Lagipula, lingkungan kultivasi di Aula Dubhe jauh melampaui tempat lain mana pun di Sekte Pedang Tujuh Bintang.
Tentu saja, satu-satunya alasan Linghu Jin Hong berpikir seperti itu adalah karena dia sama sekali tidak mengetahui keberadaan gua stalaktit tersebut.
Jika tidak, dia akan berpikir seperti ini.
“Karena memang seperti ini, maka aku tidak akan memaksamu… Selama empat tahun ini, jika kau membutuhkan sesuatu untuk kultivasi, seperti pil obat, kau bisa mencariku dan aku akan berusaha sebaik mungkin untuk membantumu.” Linghu Jin Hong berjanji kepada Duan Ling Tian.
Demi Duan Ling Tian agar dapat mengharumkan nama Sekte Pedang Tujuh Bintang dalam Kompetisi Bela Diri empat tahun mendatang, ia memutuskan untuk tidak吝惜 biaya dalam membina Duan Ling Tian.
Semua ini demi memungkinkan Duan Ling Tian meraih kehormatan sebagai juara pertama dalam Kompetisi Bela Diri!

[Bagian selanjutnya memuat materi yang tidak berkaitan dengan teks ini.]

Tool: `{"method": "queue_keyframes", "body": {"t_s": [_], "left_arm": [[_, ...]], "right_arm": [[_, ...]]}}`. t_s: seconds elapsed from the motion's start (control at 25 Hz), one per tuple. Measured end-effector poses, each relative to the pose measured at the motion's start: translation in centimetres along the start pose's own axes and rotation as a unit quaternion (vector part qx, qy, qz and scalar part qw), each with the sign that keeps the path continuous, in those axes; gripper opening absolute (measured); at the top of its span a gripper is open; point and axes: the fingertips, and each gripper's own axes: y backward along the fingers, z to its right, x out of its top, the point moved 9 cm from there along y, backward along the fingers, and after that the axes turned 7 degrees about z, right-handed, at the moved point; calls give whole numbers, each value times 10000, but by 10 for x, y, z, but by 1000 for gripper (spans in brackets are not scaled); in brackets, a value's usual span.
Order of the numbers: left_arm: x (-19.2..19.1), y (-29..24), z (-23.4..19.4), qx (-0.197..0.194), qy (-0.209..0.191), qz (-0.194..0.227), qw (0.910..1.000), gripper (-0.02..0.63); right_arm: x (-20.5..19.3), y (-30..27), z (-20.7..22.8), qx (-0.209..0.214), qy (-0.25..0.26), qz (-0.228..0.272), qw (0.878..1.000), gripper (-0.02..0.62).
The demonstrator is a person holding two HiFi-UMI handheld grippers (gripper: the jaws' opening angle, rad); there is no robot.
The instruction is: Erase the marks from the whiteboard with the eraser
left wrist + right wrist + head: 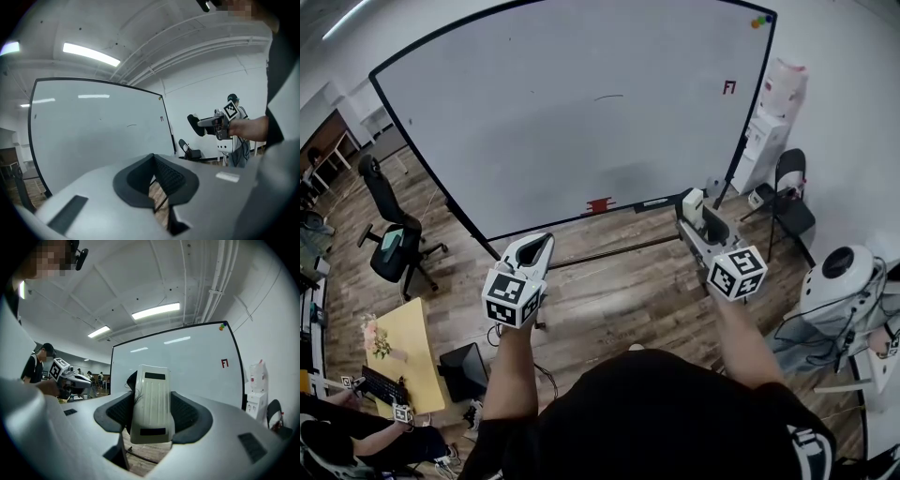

“Kalau begitu aku tidak akan bersikap sopan.” Duan Ling Tian mengangguk sambil tersenyum dan tidak menolak, matanya memancarkan cahaya terang…
Sepertinya saya bisa menghemat banyak uang jika mulai bercocok tanam di masa depan.
Setelah mengucapkan selamat tinggal kepada Linghu Jin Hong dan pergi, Duan Ling Tian sekali lagi melihat pemuda yang berjaga di luar Aula Audiensi.
Pemuda ini pastilah murid pribadi yang disebutkan oleh Pemimpin Sekte, Linghu Jin Hong, sebelumnya, yaitu Huang Ji.
Huang Ji lebih muda dari Zheng Song, namun jauh lebih kuat dari Zheng Song.
Dapat diduga, selama Kompetisi Bela Diri setahun dari sekarang, Pemimpin Sekte, Linghu Jin Hong, akan mempercayakan sebagian besar harapannya pada Huang Ji.
“Huang Ji ini berada di tingkat keempat Tahap Jiwa Baru Lahir… Dalam satu tahun, jika tidak terjadi hal yang tidak terduga, maka dia seharusnya mampu menembus ke tingkat kelima Tahap Jiwa Baru Lahir.” Mata Duan Ling Tian berkedip dengan cahaya yang mengalir, dan dipenuhi dengan perasaan yang tak dapat dijelaskan. “Aku bertanya-tanya, ketika Kompetisi Bela Diri itu dimulai satu tahun dari sekarang, sampai sejauh mana kultivasiku akan mampu menembus!”